[ML] Improve the accuracy of model memory control by tveasey · Pull Request #122 · elastic/ml-cpp

tveasey · 2018-06-08T14:40:59Z

This makes a number of changes targeting our current memory control functionality. Specifically, these are:

We store the data gatherer object by shared pointer with one reference held by a CAnomalyDetectorModel object and one held by a CAnomalyDetector object. However, the memory was only accounted for by CAnomalyDetectorModel. Since the reference count is two we were effectively halving its accounted memory. I've changed the CResourceMonitor to work in terms of CAnomalyDetector objects and now account for both references to the data gatherer. This incidentally also means we account for the static size of CAnomalyDetector which was also be lost by the resource monitor. The impact can be large, especially for population models, for example in CAnomalyJobLimitTest::testModelledEntityCountForFixedMemoryLimit we model 45% fewer over field values as a result.
We were unnecessarily duplicating state in CDataGatherer. For example, we have access to the partition field name via the search key so don't need a copy in this class as well. (Note that this also reduces the number of parameters to constructor, which had quite a lot of fallout on the unit tests.)
The initial memory assumed per by field was out-of-date and I've adjusted accordingly.
The model memory is not static. In particular, it changes due to cyclic components added as they are detected and also as the compressibility of parts of the state changes. This means we typically underestimate model memory near the start of the job and so create too many models early on and eventually exceed the memory limit (if the job won't ultimately fit in memory without limiting). This effect can be large: I observed up to a 30% overshoot above the memory limit in the worst case that all field values are present at the start of the data set. I now use a time decaying margin on the memory limit at startup so we only create additional models gradually early on as we approach the hard limit.

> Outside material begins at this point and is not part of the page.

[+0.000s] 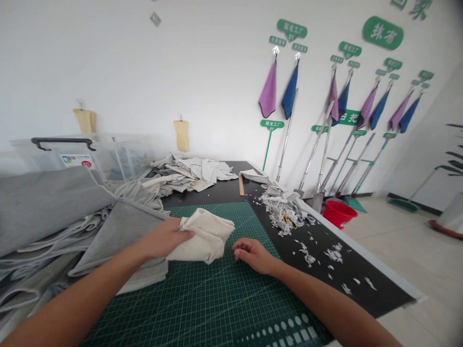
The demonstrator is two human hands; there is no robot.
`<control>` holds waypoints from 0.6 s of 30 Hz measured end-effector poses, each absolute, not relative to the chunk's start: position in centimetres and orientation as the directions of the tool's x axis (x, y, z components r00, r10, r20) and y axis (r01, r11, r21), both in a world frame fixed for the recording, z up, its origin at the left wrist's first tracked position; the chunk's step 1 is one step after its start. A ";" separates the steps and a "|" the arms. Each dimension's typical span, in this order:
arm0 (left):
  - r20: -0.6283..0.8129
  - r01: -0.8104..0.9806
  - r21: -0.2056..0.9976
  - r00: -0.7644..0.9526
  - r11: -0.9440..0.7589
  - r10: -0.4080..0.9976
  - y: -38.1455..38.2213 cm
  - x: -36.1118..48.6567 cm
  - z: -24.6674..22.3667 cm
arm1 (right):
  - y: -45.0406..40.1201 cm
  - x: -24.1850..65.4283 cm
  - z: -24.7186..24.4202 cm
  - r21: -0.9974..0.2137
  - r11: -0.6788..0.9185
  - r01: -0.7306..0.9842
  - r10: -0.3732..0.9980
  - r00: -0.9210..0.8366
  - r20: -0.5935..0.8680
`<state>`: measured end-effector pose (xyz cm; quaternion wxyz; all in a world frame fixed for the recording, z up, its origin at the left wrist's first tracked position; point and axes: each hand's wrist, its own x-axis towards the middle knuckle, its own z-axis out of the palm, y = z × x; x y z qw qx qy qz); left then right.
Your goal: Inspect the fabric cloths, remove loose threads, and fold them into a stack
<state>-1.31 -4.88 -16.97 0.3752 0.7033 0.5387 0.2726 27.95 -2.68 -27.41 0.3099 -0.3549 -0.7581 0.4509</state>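
Observation:
My left hand (164, 239) is closed on the left edge of a folded cream cloth (207, 236), thumb on top. The cloth is held above a green gridded cutting mat (202, 299). Just right of the cloth, my right hand (255, 255) is over the mat with its fingers loosely curled and the thumb a little apart. Nothing shows in it, and it does not touch the cloth. Grey fabric pieces (119, 231) lie in a heap by my left forearm, partly over the mat's left side.
A pile of pale fabric scraps (195, 172) lies at the back of the black table (361, 265). Shredded trimmings (278, 212) and scissors (289, 221) are at the right, near a wooden ruler (241, 184). A clear plastic box (97, 154) stands back left; a red bucket (338, 214) is on the floor.

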 end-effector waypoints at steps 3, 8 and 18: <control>0.003 0.409 0.912 0.079 -0.035 0.997 -4.2 -4.0 -16.5 | -2.9 27.8 -27.2 -0.892 0.350 0.288 0.826 -0.544 0.148; 0.134 0.151 0.985 -0.393 -0.080 0.910 -2.5 -9.7 -16.4 | -3.1 27.4 -26.8 -0.873 0.356 0.334 0.835 -0.534 0.137; 0.192 0.442 0.877 -0.679 0.186 0.708 -1.6 -14.8 -18.7 | -3.0 27.0 -27.1 -0.856 0.365 0.367 0.845 -0.516 0.139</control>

As a result we now have accurate control of the true memory (I measured consistently within 5% in a unit test with a variety of realistic data characteristics).

Note I factored out the test changes, which are mainly fallout from the CDataGatherer constructor signature change and some tidy ups, from the functional code changes.

This affects results for memory limited jobs only.

…o data gatherer footprint

a function of elapsed time not buckets and assert on memory used vs target in limit test.

dimitris-athanasiou

Looks good! Left a few minor comments.

dimitris-athanasiou · 2018-06-12T11:05:23Z

include/model/CDataGatherer.h

    CDataGatherer(bool isForPersistence, const CDataGatherer& other);
-
    ~CDataGatherer();
+    CDataGatherer(const CDataGatherer&) = delete;


That's a cool language feature!

dimitris-athanasiou · 2018-06-12T11:09:36Z

lib/maths/CTimeSeriesDecompositionDetail.cc

-            result += core::CMemory::dynamicSize(window);
+            // The 0.3 is a rule-of-thumb estimate of the worst case
+            // compression ratio we achieve on the test state.
+            result += 0.3 * core::CMemory::dynamicSize(window);


Don't we only compress on persist?

In fact, no. As of #100, we compress the raw bytes of some this object we actually hold in memory.

Ah, I recall you saying we'd do that but I missed the fact it's already in. Cool.

dimitris-athanasiou · 2018-06-12T11:10:52Z

lib/model/CAnomalyDetectorModel.cc

      // if we were going to persist the data gatherer from within this class.
      // We don't, so that's OK, but the next issue is that another thread will be
-      // modifying the data gatherer m_DataGatherer points to whilst this object
+      // modifying the data gatherer m_DataGatherer points too whilst this object


This seems like a typo

This was a typo before, the to[o] in this context means as well which is too rather than to.

It's still kind of a weird sentence but fair enough!

Wait a sec, I'm sorry you're actually completely right. I'd somehow (repeatedly) misread!

dimitris-athanasiou · 2018-06-12T12:00:07Z

lib/model/CEventRateModel.cc


 std::size_t CEventRateModel::memoryUsage() const {
-    return this->CIndividualModel::memoryUsage() +
-           core::CMemory::dynamicSize(m_InterimBucketCorrector);


Where is the memory for the interim bucket corrected accounted for now?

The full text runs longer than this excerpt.